Avustralya’nın İstanbul Başkonsolosu Tony Huber, Türk Hava Yolları’nın Avustralya’ya yönelik yeni uçuşlarının, iki ülke arasındaki bağları derinleştirmek ve ekonomik ilişkileri genişletmek adına büyük bir fırsat sunduğunu belirtti.
Huber, yaptığı açıklamada, Türk Hava Yolları’nın sunduğu geniş uçuş ağı sayesinde Avustralya ve Türkiye arasında daha fazla turist ve iş insanının seyahat ettiğini ifade etti. Bu doğrudan bağlantıların, ekonomik iş birliğini artırmanın yanı sıra insan-insan ilişkilerini de güçlendirdiğini söyledi.

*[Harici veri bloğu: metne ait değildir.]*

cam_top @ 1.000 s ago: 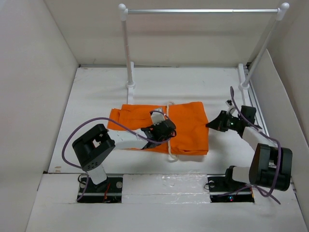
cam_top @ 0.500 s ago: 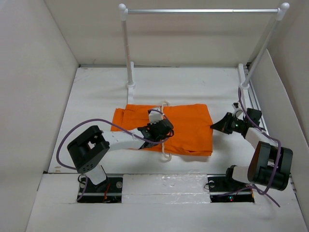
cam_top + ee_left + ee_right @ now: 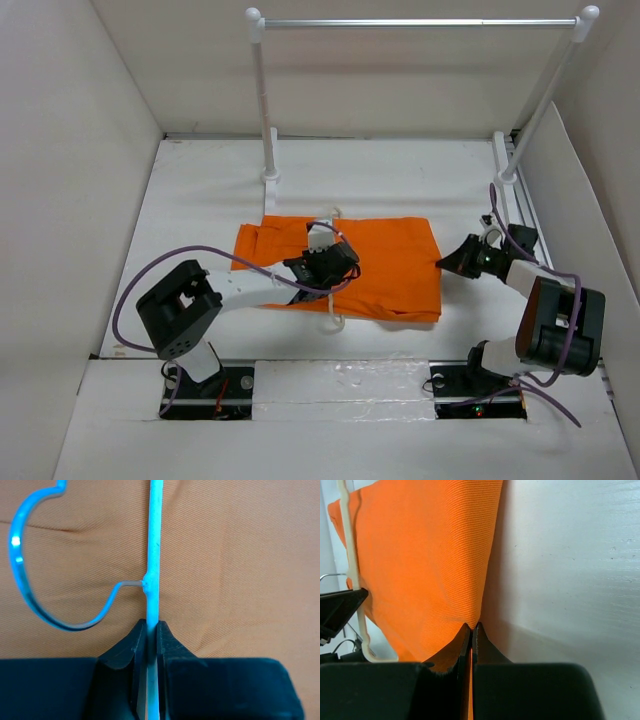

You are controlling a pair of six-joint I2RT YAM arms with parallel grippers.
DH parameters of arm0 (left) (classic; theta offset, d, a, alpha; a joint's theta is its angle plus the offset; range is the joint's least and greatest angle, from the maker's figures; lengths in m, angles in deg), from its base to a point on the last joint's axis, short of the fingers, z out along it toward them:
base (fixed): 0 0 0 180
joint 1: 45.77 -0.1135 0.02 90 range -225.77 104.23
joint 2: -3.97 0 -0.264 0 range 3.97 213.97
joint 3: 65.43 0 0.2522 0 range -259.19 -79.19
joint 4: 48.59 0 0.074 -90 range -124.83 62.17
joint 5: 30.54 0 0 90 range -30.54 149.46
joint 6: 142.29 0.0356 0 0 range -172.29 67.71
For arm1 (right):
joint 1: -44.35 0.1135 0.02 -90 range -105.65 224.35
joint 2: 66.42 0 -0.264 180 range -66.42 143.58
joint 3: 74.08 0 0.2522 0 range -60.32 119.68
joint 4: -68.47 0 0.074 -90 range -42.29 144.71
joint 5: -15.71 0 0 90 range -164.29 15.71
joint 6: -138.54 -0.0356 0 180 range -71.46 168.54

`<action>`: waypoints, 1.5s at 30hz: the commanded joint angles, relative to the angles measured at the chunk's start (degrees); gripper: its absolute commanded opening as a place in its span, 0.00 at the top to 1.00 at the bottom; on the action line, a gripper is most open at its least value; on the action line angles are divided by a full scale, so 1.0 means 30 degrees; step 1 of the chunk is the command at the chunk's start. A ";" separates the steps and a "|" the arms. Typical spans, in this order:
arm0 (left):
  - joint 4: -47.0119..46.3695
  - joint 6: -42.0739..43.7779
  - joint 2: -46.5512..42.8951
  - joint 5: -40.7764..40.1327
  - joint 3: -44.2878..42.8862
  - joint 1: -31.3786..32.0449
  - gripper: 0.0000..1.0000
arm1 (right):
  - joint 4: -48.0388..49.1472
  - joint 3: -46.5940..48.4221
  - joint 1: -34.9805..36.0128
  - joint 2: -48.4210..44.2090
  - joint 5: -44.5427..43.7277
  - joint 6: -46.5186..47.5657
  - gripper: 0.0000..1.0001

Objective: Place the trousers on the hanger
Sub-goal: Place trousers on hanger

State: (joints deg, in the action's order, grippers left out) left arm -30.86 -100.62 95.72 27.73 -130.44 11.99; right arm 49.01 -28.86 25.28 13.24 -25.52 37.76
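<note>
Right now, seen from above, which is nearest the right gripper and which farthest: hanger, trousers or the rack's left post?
1. trousers, right edge pinched in the right gripper.
2. hanger, over the trousers' middle, to its left.
3. rack's left post, at the back left.

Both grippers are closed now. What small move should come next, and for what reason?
Probably the right gripper should open and let go of the trousers. The hanger, pinched by the left gripper, already crosses the cloth near its middle in the top view, so the load seems balanced enough for lifting.
</note>
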 commanded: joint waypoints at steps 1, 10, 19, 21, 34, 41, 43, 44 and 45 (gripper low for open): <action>0.0351 0.1782 -0.1575 -0.1203 -0.0115 -0.0066 1.00 | 0.1721 0.0793 0.0522 0.0252 -0.1519 -0.0005 1.00; 0.1286 0.2782 -0.1604 -0.1174 -0.1727 0.0611 1.00 | 0.2835 0.0528 0.0702 0.0753 -0.2107 -0.0359 1.00; 0.3450 0.3045 -0.2895 -0.1494 -0.5237 0.0611 1.00 | -0.1843 0.2920 0.1549 -0.3254 -0.2137 0.1484 0.42; 0.4474 0.3366 -0.3420 -0.1437 -0.7141 0.0611 1.00 | -0.4131 0.3892 0.2047 -0.5010 -0.2195 0.1633 0.35; 0.5358 0.3720 -0.4713 -0.0704 -1.1658 0.0611 1.00 | -0.0890 0.7499 1.6102 -1.1467 -0.6497 -0.9497 0.22; 0.4743 0.2900 -0.4273 -0.0090 -1.1983 0.0611 1.00 | 0.1686 0.8030 2.2496 -0.8537 -1.1449 -1.0641 0.18; 0.4422 0.2724 -0.4565 0.0086 -1.1719 0.0611 1.00 | 0.3008 0.7736 2.3027 -0.7778 -1.1920 -1.0906 0.18; 0.4188 0.2695 -0.4682 0.0232 -1.1399 0.0611 1.00 | 0.3098 0.7706 2.3027 -0.7483 -1.2009 -1.0848 0.18; 0.4069 0.2636 -0.4857 0.0291 -1.1279 0.0611 1.00 | 0.3273 0.7706 2.3027 -0.7219 -1.2010 -1.0703 0.18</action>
State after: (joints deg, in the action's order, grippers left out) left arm -9.64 -90.87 85.22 28.96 -162.81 13.76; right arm 50.48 -5.99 93.95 -9.05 -56.38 7.62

Yeni Seferler ve Ticari Potansiyel
Türk Hava Yolları, Melbourne’den sonra Sidney’e de seferlere başlayarak Avustralya’daki bağlantılarını genişletti. Huber, bu gelişmenin sadece turizmi değil, ticari iş birliklerini de olumlu yönde etkileyeceğini vurguladı. Türk Hava Yolları’nın, dünyadaki en büyük uçuş ağlarından birine sahip olduğunu belirten Huber, bu durumun Avustralyalı işletmeler için önemli fırsatlar yarattığını söyledi.
Ticaret hacminin halen mütevazı düzeyde olduğuna dikkat çeken Huber, Türkiye ile Avustralya arasındaki yıllık ticaret hacminin 2-3 milyar Avustralya doları civarında olduğunu ve bunun dengeli bir yapıya sahip olduğunu belirtti. Tarım ürünleri ve havacılık gibi sektörlerde artan ticaretin iki ülke arasındaki mesafeye rağmen gelişme kaydettiğini ifade etti.
Hava Kargo ve Lojistik İş Birliği
Türk Hava Yolları’nın kargo taşımacılığında da büyük bir potansiyel sunduğunu dile getiren Huber, Batı Sidney Havalimanı’nın açılmasıyla birlikte hava kargo taşımacılığına olan ilginin daha da artacağını söyledi. Türkiye’nin üretim ve hizmetlerde güçlü bir noktada olduğunu, bu kapasitenin Avustralya ile yeni iş birliklerini mümkün kılabileceğini belirtti.
Eğitim ve Enerji Alanında İş Birliği
Huber, iki ülke arasında eğitim alanında da büyük bir hareketlilik olduğunu söyledi. Türk Hava Yolları’nın doğrudan uçuşlarının başlamasıyla Avustralya’ya giden Türk öğrenci sayısının birkaç yüzden 6-7 bine çıktığını ifade etti. Enerji alanında ise Türkiye’nin doğal gaz boru hatlarıyla stratejik bir konuma sahip olduğunu, Avustralya’nın ise büyük doğalgaz rezervlerine sahip olduğunu belirtti. Teknoloji paylaşımı ve enerji tedarik zincirlerinde ortaklıkların iki ülke için önemli fırsatlar sunduğunu vurguladı.